Ethanol’s Discount to Gasoline Widens From Five-Month Low
Ethanol’s discount to gasoline widened from a five-month low on signs of a glut of the grain- based additive.
The biofuel fell to 22.24 cents below gasoline, up from yesterday’s 18.79 cents, the lowest level since July 18. The spread has averaged 62 cents this year, data compiled by Bloomberg show.
“Ethanol’s at a level where it’s not going to gain on gasoline too much more,” said Jason Ward, an analyst at Northstar Commodity Investments LLC in Minneapolis.
Denatured ethanol for January delivery dropped 3.4 cents, or 1.4 percent, to $2.375 a gallon on the Chicago Board of Trade, the lowest since Nov. 16. Prices have climbed 7.8 percent this year.
In cash market trading, ethanol in New York fell 0.5 cent to $2.495 a gallon and on the West Coast the additive slipped 1.5 cents, or 0.6 percent, to $2.52, according to data compiled by Bloomberg.
Ethanol in the U.S. Gulf added 0.5 cent to $2.46 a gallon and in Chicago the biofuel lost 0.5 cent to $2.395.
Gasoline for January delivery gained 0.05 cent to settle at $2.5974. The contract covers reformulated gasoline, made to be blended with ethanol before delivery to filling stations.
Corn for March delivery tumbled 14.25 cents, or 1.9 percent, to $7.3725 a bushel in Chicago. One bushel makes at least 2.75 gallons of ethanol.
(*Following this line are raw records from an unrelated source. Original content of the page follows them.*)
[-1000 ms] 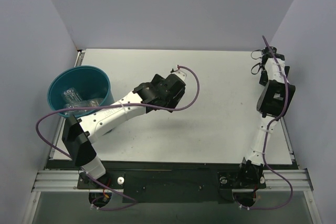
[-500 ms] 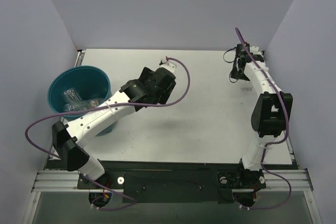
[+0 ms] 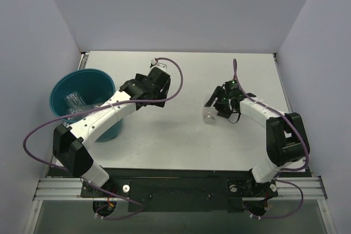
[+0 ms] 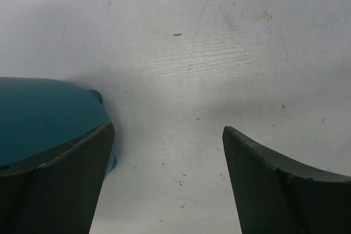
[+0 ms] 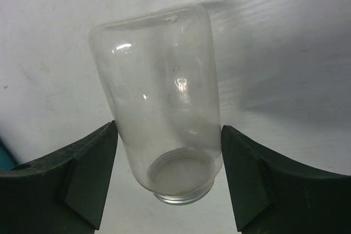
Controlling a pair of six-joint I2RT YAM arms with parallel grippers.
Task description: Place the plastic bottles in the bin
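Your right gripper (image 5: 167, 131) is clamped on a clear plastic bottle (image 5: 156, 80) near its open neck, toward 3 o'clock from the middle of the table (image 3: 181, 135). Your left gripper (image 4: 167, 135) gapes wide and empty beside the teal bin (image 3: 59, 87) at 9 o'clock, with other bottles (image 3: 77, 101) inside.

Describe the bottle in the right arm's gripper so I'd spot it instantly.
Look at the white table, right of centre, where the right gripper is shut. The bottle is clear, unlabelled, capless, and the only one outside the teal bin.
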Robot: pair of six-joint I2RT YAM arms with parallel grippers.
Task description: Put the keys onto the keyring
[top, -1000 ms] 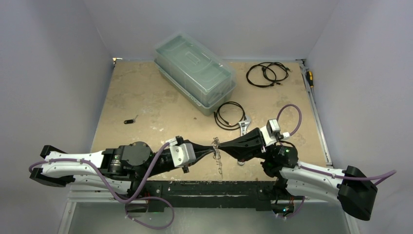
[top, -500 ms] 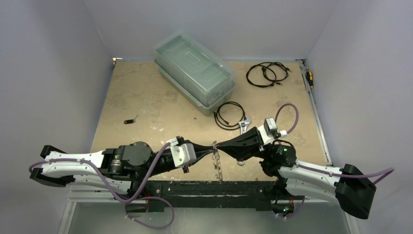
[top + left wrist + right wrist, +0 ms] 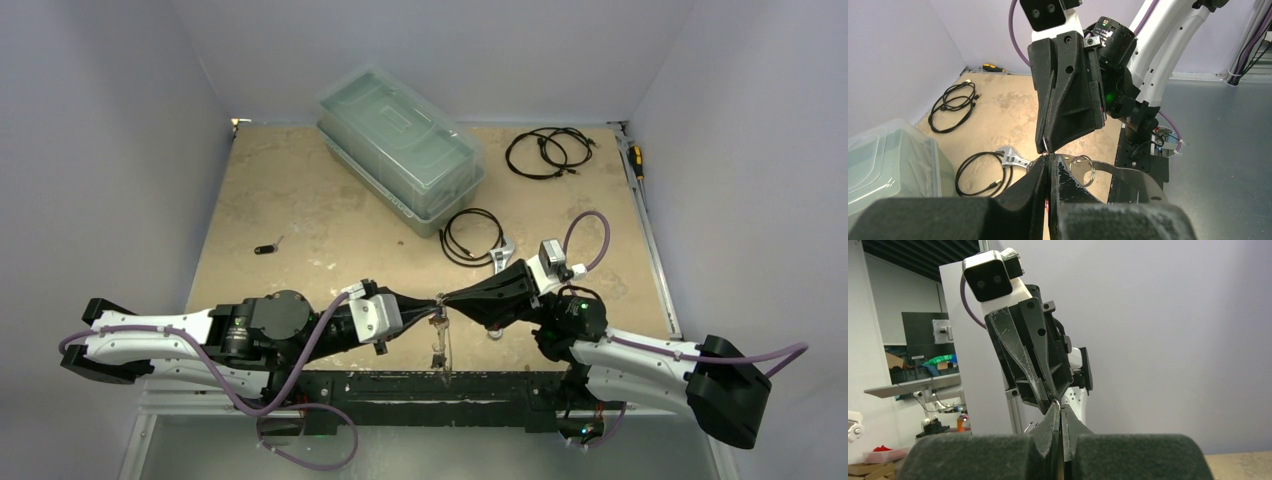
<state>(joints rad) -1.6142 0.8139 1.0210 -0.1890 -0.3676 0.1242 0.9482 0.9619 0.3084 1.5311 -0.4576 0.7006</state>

An Energy Department report released Dec. 5 showed ethanol stockpiles in the week ended Nov. 30 surged 5.4 percent to 19.3 million barrels, the highest since July 27, while production climbed 4 percent to 835,000 barrels a day, the biggest weekly gain since Oct. 14, 2011, and the highest level since June 29.
“If you look at the inventory numbers, I was surprised production jumped so much,” Ward said. “Why would you be producing more at the worst losses of the year? I was a little discouraged by the production numbers.”
Based on March contracts for corn and ethanol, producers are losing 30 cents on each gallon of the fuel made, down from 32 cents yesterday, excluding the revenue that can be pocketed from the sale of dried distillers’ grains, a byproduct of ethanol production that can be fed to livestock, according to data collected by Bloomberg.
Taking the profit from the dried distillers’ grains into account, ethanol mills are losing about 17 cents on each gallon, Ward estimated.